Hans waited for everyone to regroup at the wreck before giving them the okay to explore sign. Mia followed Brenda and Stanley while everyone else explored around the far side of the sunken freighter. Everyone except Ryan, of course. She wished she could shake him off, but he was her goddamn buddy now.

Her sleek, muscled buddy who moved as effortlessly in the water as he did on land. Or in bed.

Which she was absolutely, positively, not going to think about at a time like this. Or any other time, because it was over between them. Over.

Over, over, over. She repeated the mantra as a parrotfish swam by in a flash of green and blue.

Brenda slowly relaxed into the dive. Stanley doubled back to photograph the view through a porthole in the wreck. Ryan was two strokes ahead, honing in on a colony of pink and green anemones, so Mia backtracked to stay behind Stanley.

She did a slow scan to make sure they hadn’t lost anyone, and a good thing, too, because one diver was heading off in the opposite direction. Bruno? Marc? She couldn’t tell who. Only that the diver was going the wrong way, fast. What had gotten into him?

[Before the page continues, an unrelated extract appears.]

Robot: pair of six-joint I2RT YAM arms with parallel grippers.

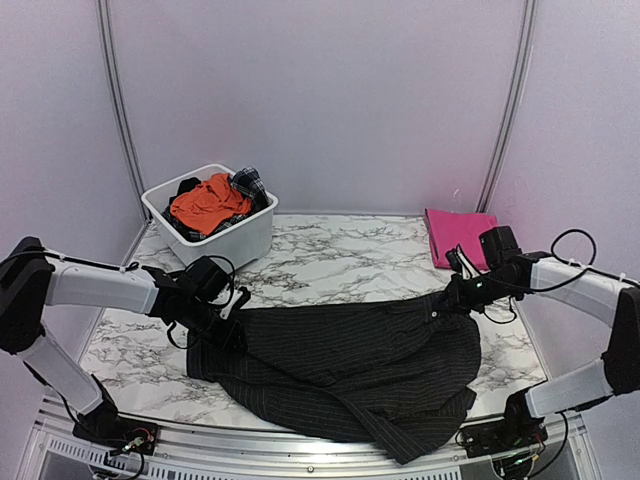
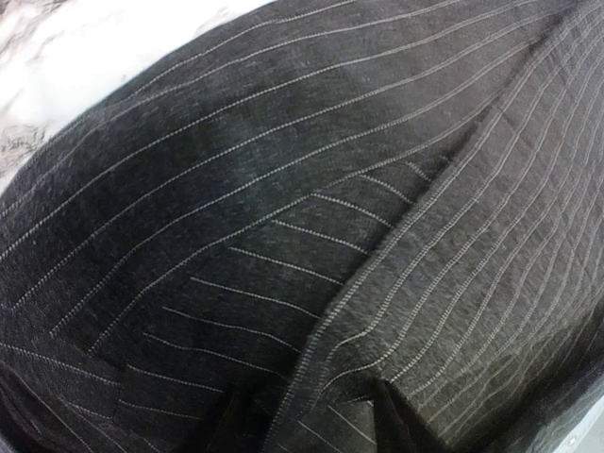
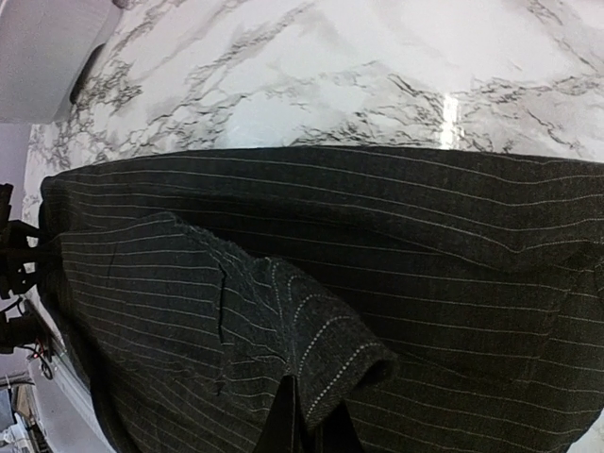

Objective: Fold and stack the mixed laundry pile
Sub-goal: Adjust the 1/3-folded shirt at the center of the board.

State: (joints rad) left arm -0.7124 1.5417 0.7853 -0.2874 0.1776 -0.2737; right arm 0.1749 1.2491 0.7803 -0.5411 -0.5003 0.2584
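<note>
Black pinstriped shirt (image 1: 350, 350) lies spread on marble table (image 1: 330, 255), long axis left-right between my arms. Right gripper (image 1: 452, 293) is clamped on its far-right edge; left gripper (image 1: 226, 318) sits at its left end (grip there: can't tell).

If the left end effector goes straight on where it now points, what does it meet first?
The shirt, most likely. The left end effector points at its left edge, and its wrist view shows striped cloth filling the frame. Whether it touches is unclear.
</note>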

There was no time to alert Hans or anyone else; she had to act quickly to catch up with the diver and bring him back. She started kicking after the man and cursing inside. What was that idiot thinking, getting so far away from the group?

Mia always prided herself on ending a dive with air to spare, using slow, steady breaths, but this errant diver was forcing her to work hard to catch up. She was going to have a stern word with Bruno or Marc or whoever this was once they got back to the launch.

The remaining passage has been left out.